%%

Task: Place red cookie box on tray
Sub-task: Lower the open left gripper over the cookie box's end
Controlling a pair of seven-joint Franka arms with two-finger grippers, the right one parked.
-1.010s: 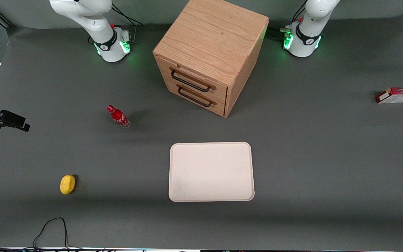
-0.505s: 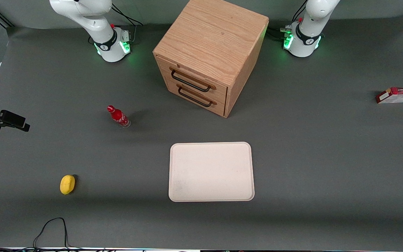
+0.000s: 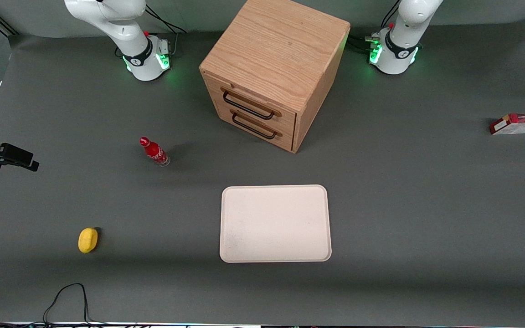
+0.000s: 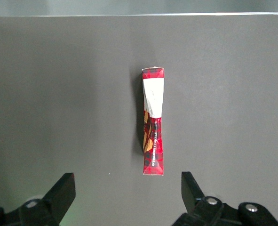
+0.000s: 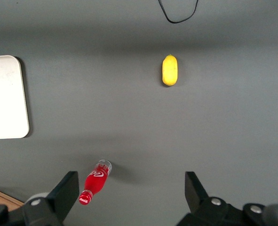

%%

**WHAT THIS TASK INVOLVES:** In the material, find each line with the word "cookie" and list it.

**WRITTEN REPLY:**
Task: Place red cookie box on tray
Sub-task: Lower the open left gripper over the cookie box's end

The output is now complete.